In "Klee" the artist withdraws further still - unlike Picasso, here it is the work rather than the man which is part of the mythology of Modernism - but I have reserved an area of central importance for his cats, Nuggy, Myz, Tripouille and Bimbol. Otherwise, as the styles of his work are irreducible and untranslatable, I have simply included as large a personal selection as possible, to signify his fertile and poetic imagination.
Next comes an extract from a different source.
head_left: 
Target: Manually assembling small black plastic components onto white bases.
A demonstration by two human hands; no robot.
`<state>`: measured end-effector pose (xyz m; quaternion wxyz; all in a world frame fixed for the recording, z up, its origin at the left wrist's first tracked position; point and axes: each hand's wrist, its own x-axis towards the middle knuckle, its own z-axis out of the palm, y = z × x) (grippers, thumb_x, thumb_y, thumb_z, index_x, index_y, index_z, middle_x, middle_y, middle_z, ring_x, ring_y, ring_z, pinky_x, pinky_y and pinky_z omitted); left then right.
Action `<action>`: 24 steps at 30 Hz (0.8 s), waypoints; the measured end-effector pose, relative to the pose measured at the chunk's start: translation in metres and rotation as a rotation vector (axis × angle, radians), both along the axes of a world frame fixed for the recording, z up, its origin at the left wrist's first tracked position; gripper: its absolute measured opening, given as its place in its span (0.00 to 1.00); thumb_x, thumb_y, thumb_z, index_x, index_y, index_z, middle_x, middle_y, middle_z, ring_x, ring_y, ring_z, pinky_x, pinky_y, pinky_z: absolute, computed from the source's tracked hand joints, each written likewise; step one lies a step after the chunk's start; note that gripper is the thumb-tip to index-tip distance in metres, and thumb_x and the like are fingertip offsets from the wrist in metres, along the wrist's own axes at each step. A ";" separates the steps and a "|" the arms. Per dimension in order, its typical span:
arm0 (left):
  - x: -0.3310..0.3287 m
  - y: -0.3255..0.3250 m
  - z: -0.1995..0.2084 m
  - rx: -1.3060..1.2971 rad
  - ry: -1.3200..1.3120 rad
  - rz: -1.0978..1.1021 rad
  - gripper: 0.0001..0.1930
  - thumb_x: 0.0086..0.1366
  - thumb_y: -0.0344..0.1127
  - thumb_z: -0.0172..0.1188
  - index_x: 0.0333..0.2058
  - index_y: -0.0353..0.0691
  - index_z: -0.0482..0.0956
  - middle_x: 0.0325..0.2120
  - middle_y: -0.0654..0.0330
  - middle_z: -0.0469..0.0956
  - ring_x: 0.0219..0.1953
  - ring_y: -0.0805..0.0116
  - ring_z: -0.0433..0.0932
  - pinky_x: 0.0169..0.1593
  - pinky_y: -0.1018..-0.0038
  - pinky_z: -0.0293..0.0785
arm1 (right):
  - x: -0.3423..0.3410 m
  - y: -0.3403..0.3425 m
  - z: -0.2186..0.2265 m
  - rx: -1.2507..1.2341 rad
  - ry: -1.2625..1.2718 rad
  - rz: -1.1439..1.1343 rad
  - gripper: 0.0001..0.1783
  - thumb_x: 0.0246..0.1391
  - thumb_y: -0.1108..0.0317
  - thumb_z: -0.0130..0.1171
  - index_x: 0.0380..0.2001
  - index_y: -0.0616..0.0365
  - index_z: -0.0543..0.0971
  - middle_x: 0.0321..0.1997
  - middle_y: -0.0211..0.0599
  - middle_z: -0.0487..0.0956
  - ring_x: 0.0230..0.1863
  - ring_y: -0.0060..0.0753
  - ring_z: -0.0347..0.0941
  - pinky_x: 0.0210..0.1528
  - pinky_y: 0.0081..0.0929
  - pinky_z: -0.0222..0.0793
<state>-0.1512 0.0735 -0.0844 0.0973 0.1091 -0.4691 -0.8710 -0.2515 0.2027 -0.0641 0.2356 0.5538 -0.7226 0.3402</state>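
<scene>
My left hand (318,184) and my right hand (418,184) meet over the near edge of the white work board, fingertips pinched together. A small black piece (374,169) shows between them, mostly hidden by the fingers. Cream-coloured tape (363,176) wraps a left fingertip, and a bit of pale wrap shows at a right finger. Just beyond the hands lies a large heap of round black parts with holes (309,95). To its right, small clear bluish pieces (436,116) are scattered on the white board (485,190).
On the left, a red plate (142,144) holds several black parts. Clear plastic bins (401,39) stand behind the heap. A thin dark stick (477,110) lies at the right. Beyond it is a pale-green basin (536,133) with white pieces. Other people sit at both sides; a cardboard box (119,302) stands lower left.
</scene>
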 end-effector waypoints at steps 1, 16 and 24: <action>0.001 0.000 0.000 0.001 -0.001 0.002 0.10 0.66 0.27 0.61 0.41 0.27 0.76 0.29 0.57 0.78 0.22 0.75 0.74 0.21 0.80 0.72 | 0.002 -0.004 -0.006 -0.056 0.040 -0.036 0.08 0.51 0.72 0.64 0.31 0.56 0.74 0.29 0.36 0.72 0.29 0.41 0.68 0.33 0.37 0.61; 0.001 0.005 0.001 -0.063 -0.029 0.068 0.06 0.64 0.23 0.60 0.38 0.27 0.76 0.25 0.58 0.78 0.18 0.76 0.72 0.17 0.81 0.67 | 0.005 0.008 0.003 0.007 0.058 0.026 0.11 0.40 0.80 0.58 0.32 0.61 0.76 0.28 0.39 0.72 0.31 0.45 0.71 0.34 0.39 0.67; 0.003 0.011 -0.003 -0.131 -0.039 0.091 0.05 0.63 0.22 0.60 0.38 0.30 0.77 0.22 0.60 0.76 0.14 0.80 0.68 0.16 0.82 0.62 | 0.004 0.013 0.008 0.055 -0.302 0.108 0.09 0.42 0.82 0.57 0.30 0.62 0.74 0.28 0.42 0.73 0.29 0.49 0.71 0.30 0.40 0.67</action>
"Jackson Pollock" is deliberately different from the rest of the series in its attempt to convey rapid movement, Action Painting in action yet paradoxically frozen on the surface of my print. The appurtenances of the painter's craft are significant - no longer palettes and easels but here great tins of paint, opened and ready for the rapid gesticulation which makes the artist appear as a kind of athlete. He is isolated on a narrow platform, almost overwhelmed on all sides by the evidence of his activity, though here it is accorded less than unquestioning respect: only the horizontal area of "Summertime" actually reproduces a Pollock painting, the other panels being my own free variations on totally abstract theme.


"De Kooning" is a joke on a joke, for as the painter steps back to survey his work, what he actually sees is my own version of a De Kooning, put together from newspaper articles of suitable vintage and mood. Throughout the entire series my own stance has inevitably coloured the perception and representation of my heroes, and I see my process of selection, re-assemblage and emphasis as a footnote on the mythology of Modern Art.